WHAT TO WORK ON:
For the string "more", state the number of lines in the data that contain it, and nothing else.

INFORMATION PROVIDED:
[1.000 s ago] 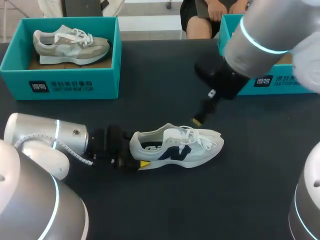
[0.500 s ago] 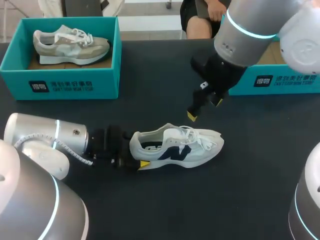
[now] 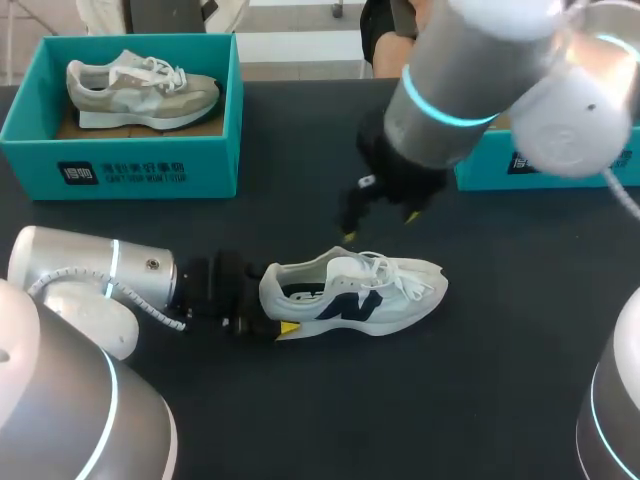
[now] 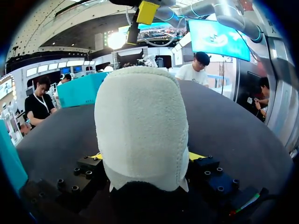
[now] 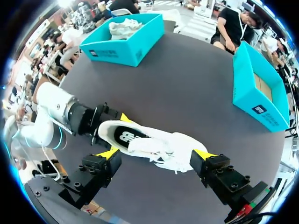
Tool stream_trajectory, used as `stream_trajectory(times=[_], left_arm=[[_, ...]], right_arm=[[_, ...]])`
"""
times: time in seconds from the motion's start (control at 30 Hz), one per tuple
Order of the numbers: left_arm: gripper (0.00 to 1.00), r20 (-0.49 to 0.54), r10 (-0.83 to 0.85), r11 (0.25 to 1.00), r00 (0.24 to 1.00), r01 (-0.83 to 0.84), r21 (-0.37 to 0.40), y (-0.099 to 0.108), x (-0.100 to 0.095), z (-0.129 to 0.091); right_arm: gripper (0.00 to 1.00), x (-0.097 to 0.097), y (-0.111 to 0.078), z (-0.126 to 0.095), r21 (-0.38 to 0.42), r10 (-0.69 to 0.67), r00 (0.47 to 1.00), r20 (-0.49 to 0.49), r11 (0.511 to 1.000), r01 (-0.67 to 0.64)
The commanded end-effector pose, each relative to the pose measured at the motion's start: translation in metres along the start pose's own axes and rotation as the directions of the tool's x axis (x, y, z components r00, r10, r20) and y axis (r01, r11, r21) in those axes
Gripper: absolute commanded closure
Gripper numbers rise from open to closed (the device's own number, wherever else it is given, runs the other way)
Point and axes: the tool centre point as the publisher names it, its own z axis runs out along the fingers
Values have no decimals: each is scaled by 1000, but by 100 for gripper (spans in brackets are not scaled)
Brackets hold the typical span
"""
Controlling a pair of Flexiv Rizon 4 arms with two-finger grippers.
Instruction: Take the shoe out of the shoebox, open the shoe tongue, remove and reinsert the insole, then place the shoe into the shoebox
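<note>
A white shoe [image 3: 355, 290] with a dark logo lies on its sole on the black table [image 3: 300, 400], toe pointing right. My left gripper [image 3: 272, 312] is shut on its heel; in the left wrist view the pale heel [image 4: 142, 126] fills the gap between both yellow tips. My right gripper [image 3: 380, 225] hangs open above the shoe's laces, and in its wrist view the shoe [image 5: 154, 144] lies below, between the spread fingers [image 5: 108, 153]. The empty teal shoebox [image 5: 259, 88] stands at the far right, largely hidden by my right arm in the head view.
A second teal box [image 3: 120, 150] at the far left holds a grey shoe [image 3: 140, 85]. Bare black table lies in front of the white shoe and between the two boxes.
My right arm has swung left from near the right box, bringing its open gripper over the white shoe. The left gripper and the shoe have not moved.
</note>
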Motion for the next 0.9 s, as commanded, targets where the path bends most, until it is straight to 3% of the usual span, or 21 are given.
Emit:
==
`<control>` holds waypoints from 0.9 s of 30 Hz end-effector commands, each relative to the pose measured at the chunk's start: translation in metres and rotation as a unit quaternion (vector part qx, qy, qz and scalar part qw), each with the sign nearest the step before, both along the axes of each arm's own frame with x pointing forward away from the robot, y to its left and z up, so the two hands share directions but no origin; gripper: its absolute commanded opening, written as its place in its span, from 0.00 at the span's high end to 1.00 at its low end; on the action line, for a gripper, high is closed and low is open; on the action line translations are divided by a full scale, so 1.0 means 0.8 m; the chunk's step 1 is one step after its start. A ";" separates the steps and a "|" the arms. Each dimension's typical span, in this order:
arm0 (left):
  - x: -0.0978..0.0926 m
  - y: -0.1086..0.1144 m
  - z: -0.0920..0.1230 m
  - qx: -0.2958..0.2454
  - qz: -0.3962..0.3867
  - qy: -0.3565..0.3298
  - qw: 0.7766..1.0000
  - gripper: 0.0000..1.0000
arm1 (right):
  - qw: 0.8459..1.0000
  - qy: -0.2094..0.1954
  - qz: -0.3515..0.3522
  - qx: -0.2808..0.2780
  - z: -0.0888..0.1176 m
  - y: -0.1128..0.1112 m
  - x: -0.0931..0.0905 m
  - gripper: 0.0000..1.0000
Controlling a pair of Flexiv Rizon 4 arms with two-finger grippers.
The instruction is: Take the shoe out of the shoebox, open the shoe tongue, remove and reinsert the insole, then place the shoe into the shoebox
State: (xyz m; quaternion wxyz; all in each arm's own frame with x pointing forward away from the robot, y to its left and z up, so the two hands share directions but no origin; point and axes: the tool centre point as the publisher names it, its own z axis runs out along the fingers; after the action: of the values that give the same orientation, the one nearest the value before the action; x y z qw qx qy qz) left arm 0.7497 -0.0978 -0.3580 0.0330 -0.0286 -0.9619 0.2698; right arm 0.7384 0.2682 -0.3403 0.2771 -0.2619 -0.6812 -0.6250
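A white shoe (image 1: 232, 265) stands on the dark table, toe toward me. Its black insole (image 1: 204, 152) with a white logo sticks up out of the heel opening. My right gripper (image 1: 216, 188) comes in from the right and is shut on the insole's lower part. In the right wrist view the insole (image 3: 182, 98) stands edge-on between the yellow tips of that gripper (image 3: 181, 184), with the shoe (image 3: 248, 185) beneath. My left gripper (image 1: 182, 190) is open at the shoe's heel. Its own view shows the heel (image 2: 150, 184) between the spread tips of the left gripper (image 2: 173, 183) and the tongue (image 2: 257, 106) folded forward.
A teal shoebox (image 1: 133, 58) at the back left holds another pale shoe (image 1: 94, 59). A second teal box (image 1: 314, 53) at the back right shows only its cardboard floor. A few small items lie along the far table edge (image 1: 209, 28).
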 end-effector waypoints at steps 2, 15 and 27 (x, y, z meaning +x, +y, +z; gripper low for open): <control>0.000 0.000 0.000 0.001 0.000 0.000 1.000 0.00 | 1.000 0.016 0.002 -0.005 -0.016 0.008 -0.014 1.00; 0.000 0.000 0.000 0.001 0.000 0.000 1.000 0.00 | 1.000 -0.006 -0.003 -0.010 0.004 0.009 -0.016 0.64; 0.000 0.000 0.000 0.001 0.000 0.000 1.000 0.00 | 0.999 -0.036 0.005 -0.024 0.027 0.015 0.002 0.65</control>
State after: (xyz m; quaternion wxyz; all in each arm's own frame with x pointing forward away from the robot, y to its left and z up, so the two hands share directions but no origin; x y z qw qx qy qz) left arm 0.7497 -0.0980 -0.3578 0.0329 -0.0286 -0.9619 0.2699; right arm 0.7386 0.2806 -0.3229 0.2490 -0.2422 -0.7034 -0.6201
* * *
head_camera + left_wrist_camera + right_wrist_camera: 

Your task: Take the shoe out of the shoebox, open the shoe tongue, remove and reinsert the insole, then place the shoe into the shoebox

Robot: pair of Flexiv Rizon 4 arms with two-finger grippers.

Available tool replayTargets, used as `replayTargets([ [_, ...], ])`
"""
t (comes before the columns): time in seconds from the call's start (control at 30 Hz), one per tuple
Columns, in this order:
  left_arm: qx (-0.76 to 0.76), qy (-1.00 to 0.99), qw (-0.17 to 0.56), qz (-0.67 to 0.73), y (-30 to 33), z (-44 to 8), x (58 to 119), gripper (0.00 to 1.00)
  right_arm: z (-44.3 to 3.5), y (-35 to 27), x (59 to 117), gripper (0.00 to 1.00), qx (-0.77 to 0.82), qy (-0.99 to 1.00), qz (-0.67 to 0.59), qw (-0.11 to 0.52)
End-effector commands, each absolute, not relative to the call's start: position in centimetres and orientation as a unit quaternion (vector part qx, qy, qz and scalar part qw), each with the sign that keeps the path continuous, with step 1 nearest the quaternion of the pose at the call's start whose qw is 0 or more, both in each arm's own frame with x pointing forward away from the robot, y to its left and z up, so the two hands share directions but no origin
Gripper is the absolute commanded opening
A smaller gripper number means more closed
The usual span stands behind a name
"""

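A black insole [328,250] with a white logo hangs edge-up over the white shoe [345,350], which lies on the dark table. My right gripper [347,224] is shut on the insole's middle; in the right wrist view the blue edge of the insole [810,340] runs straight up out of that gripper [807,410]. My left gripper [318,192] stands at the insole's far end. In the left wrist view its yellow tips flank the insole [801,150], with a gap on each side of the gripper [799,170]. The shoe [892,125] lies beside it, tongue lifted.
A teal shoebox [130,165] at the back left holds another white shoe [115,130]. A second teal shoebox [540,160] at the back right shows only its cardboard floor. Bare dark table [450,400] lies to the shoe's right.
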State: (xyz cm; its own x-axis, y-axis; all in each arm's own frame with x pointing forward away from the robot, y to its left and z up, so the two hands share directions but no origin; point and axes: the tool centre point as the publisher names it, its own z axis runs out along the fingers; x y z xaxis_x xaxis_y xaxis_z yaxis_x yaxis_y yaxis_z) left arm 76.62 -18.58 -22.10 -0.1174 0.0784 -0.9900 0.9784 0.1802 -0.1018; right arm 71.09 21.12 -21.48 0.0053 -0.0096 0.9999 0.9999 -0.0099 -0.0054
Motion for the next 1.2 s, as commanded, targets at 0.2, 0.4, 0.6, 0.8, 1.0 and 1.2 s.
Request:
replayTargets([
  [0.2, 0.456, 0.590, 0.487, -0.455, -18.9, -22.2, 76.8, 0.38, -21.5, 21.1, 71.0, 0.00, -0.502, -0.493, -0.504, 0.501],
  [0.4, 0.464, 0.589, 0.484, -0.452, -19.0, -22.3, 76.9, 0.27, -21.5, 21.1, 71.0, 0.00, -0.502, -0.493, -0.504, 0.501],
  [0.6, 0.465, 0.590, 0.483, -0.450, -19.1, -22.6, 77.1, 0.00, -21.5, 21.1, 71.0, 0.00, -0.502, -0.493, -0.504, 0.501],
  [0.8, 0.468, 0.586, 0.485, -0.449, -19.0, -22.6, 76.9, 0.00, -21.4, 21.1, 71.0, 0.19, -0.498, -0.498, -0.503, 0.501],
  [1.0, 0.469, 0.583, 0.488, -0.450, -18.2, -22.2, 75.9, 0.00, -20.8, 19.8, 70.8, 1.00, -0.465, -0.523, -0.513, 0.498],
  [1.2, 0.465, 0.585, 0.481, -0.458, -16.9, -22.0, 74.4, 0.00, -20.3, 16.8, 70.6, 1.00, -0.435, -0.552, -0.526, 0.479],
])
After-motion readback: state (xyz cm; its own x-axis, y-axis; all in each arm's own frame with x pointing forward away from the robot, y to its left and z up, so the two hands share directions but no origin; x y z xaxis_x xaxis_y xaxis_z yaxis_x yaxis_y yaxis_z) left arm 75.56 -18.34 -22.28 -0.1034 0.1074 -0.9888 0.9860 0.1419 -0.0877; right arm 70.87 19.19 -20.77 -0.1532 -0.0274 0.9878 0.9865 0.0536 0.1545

ANSWER BOX:
2